REQUIRED ACTION -> Your answer should be the lines below from the one holding "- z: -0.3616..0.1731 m" through the one holding "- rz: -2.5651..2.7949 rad", copied exactly and with nothing else.

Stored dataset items
=== Section Start ===

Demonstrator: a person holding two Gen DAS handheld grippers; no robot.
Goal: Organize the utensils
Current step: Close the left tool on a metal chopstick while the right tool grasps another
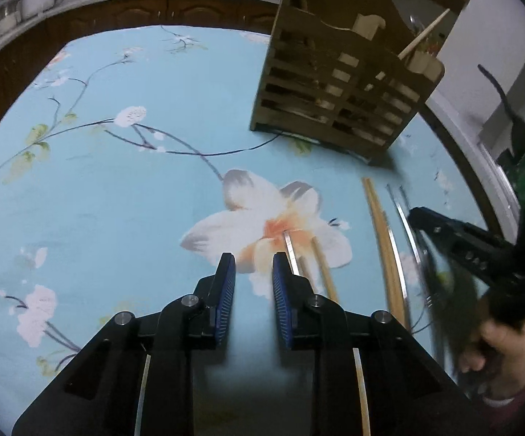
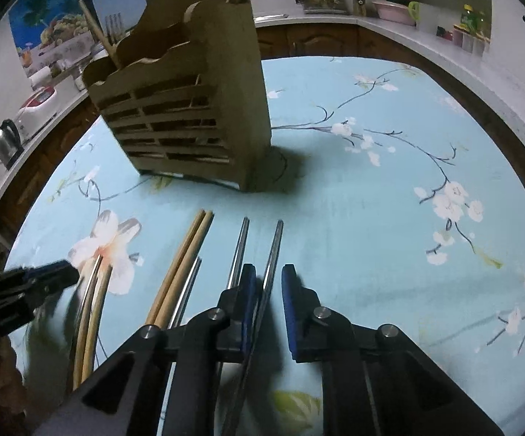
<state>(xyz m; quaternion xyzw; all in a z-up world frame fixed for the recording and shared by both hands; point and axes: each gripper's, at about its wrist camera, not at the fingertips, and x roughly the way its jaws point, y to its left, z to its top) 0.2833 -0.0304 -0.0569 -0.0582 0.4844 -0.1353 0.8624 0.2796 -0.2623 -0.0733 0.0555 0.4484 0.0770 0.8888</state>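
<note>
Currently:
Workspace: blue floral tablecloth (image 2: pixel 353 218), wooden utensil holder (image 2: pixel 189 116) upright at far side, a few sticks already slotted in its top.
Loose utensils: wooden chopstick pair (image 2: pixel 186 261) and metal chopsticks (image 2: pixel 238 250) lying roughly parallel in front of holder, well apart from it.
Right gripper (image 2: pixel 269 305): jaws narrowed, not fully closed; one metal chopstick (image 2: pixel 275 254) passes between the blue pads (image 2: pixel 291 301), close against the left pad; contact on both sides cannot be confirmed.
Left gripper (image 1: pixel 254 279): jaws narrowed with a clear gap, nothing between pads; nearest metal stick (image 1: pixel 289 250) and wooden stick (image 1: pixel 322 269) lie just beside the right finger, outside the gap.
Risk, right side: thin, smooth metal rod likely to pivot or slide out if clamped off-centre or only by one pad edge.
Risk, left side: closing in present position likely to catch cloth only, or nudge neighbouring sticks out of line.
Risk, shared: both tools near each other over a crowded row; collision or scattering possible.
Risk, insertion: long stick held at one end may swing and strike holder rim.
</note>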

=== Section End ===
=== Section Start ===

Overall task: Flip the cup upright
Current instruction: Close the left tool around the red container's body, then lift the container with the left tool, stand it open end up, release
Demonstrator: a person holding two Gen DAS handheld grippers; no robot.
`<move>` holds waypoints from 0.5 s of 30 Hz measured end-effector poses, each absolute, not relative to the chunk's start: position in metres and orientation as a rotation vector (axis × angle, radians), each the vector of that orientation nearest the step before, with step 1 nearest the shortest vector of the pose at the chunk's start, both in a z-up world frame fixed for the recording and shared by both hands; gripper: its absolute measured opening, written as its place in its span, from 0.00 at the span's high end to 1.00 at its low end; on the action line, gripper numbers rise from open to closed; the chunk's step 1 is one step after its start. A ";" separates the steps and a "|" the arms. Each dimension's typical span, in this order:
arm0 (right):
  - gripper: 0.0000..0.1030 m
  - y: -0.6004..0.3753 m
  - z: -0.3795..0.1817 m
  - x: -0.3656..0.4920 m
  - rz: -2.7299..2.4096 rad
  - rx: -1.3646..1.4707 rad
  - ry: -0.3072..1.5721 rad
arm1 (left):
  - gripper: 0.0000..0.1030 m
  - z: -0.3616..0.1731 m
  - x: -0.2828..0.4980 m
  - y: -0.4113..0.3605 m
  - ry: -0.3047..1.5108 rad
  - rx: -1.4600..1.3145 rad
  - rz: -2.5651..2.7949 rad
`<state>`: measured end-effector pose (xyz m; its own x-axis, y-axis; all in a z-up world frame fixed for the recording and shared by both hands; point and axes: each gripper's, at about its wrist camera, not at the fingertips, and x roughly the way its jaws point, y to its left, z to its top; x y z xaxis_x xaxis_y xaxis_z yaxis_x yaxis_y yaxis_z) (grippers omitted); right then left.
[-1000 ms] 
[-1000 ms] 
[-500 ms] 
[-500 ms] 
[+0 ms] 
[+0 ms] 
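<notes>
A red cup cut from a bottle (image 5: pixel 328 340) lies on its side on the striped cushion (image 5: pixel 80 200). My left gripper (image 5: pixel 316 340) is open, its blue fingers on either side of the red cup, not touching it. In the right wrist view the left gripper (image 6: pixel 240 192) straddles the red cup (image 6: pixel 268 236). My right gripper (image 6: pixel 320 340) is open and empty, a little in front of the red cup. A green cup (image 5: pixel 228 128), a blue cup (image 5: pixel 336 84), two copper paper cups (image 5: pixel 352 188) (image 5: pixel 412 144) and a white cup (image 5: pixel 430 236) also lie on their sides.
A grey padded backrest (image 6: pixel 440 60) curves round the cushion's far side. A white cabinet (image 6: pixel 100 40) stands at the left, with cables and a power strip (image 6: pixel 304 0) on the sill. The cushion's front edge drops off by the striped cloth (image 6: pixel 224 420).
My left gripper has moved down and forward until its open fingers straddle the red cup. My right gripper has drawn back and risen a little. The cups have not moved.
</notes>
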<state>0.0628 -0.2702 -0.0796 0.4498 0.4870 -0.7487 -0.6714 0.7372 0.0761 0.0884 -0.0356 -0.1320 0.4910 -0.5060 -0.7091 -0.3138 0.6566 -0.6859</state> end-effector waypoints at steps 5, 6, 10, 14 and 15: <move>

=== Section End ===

EXERCISE RESULT ->
  - z: -0.3616..0.1731 m
  - x: -0.2828..0.4980 m
  - y: -0.4113..0.3605 m
  - ry: -0.3047..1.5108 rad
  - rx: -1.4600..1.3145 rad
  - rz: -2.5651..2.7949 rad

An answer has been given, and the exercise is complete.